**WHAT THIS TASK INVOLVES**
Within the data below, count every line that includes "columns" and report the total alone.
BEGIN DATASET CONTENT
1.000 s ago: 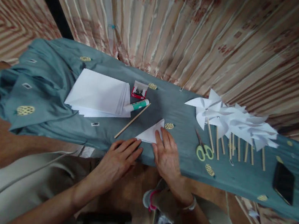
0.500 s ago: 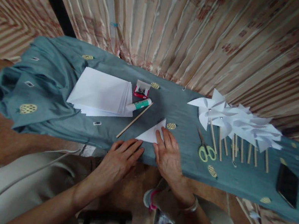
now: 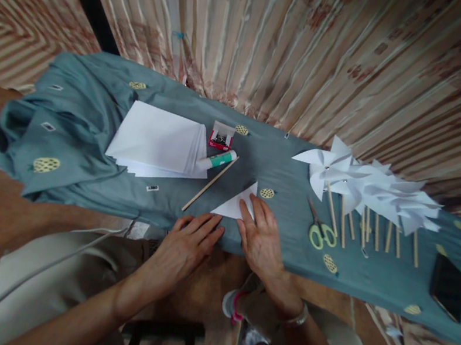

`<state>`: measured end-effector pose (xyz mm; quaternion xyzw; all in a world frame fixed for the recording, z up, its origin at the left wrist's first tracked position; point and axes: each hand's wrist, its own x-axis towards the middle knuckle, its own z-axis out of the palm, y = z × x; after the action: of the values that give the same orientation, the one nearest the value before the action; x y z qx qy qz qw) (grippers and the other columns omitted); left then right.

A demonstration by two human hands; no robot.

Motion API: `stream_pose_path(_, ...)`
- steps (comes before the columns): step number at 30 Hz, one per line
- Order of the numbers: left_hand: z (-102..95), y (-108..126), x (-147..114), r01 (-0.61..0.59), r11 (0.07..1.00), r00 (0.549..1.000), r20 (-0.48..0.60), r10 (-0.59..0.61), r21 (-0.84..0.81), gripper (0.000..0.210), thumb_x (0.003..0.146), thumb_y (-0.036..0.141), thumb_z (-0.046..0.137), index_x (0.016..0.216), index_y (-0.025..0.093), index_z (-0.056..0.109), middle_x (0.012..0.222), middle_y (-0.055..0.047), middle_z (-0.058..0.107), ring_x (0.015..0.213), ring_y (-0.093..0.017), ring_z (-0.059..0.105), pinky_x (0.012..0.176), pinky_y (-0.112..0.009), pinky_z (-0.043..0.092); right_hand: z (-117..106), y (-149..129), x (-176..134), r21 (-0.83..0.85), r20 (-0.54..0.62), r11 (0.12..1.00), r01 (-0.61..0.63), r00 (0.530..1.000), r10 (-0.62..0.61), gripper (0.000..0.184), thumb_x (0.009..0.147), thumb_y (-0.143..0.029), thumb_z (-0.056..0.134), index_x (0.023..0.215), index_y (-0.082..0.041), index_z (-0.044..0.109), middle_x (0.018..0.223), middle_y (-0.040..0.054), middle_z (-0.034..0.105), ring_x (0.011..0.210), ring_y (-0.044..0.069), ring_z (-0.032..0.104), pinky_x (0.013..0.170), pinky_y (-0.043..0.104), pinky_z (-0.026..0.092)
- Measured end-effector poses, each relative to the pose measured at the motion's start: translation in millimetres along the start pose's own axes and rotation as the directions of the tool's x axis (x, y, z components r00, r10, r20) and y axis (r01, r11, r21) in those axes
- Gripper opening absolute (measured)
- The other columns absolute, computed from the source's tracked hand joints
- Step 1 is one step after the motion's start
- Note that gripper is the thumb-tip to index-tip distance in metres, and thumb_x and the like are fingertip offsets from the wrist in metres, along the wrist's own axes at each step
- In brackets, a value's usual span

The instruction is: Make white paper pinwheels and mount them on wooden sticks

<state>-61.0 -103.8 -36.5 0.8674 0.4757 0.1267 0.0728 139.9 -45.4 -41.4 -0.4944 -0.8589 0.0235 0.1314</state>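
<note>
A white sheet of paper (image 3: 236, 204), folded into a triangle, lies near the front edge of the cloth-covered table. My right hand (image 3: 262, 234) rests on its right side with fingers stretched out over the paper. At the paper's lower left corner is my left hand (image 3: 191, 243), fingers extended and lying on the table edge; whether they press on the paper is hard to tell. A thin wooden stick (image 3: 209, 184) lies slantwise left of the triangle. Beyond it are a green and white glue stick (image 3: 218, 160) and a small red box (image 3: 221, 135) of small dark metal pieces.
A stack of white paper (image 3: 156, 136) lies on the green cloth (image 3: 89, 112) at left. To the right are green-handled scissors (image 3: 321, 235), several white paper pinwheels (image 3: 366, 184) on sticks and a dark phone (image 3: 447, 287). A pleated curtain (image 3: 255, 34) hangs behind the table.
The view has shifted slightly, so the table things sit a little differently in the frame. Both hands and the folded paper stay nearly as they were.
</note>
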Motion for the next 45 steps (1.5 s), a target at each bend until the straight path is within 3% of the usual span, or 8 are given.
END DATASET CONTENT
**FINISHED TASK**
3